§ What is needed
Filter task. Return each line of the material that holds the string "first".

§ Information supplied

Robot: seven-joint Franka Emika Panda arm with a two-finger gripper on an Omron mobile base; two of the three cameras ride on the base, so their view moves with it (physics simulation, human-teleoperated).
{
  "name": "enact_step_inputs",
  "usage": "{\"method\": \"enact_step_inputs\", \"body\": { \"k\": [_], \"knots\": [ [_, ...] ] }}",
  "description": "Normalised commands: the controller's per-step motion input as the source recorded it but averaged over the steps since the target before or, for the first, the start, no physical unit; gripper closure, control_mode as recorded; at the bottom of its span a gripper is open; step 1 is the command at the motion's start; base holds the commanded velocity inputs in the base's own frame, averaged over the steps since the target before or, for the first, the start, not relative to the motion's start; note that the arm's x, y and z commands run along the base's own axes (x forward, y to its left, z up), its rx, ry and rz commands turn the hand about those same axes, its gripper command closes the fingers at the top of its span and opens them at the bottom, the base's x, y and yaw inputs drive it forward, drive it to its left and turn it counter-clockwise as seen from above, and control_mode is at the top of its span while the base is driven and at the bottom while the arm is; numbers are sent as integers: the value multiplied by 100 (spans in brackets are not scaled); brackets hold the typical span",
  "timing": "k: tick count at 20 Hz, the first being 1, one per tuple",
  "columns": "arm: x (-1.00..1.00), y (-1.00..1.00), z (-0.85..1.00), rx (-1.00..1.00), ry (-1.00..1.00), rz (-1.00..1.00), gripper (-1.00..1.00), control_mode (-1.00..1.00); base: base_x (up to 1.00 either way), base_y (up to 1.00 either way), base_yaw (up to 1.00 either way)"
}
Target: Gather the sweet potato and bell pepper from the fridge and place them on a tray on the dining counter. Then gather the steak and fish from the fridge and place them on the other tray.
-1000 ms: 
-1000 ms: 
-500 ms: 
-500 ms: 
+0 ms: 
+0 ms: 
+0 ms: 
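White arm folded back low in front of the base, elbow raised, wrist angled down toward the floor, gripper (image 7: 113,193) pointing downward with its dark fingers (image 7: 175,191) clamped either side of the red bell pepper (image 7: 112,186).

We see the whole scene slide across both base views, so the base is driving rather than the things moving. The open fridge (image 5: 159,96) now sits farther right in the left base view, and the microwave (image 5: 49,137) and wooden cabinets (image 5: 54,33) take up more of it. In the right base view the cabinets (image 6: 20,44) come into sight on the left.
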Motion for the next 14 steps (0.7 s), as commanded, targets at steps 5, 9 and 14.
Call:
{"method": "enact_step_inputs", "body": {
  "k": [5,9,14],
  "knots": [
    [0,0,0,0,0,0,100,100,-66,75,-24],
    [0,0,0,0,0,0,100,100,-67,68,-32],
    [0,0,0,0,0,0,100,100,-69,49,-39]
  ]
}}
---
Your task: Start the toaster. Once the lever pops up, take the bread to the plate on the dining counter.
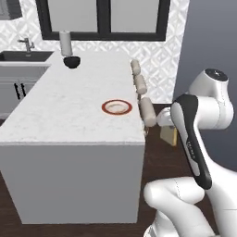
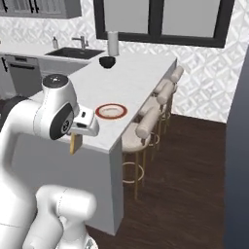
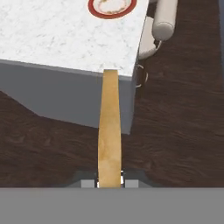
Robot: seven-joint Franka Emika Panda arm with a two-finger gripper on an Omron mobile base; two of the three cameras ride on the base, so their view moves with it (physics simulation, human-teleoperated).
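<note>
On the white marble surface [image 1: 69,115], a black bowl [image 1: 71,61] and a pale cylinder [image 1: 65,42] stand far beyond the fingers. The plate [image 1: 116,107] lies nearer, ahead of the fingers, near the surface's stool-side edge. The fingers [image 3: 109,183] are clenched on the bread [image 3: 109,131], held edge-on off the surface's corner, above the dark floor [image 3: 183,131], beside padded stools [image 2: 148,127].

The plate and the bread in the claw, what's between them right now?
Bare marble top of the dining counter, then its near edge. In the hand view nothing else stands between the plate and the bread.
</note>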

§ Task output
  "description": "Normalised commands: the controller's per-step motion input as the source recorded it but averaged over the steps since the target before or, for the first, the start, no physical unit; gripper closure, control_mode as recorded; at the bottom of its span a gripper is open; step 1 is the command at the motion's start; base holds the commanded velocity inputs in the base's own frame, averaged over the steps since the target before or, for the first, the start, not relative to the motion's start; note that the arm's x, y and z commands run along the base's own axes (x forward, y to its left, z up), its rx, ry and rz commands turn the hand about those same axes, its gripper command closes the fingers at the top of its span and opens them at the bottom, the base's x, y and yaw inputs drive it forward, drive it to its left and turn it counter-clockwise as seen from above, and control_mode is at the top of its span while the base is driven and at the bottom while the arm is; numbers are sent as integers: the value multiplied by 100 (spans in brackets are not scaled); brackets hold the typical span",
  "timing": "k: tick count at 20 Hz, the first being 1, one per tuple",

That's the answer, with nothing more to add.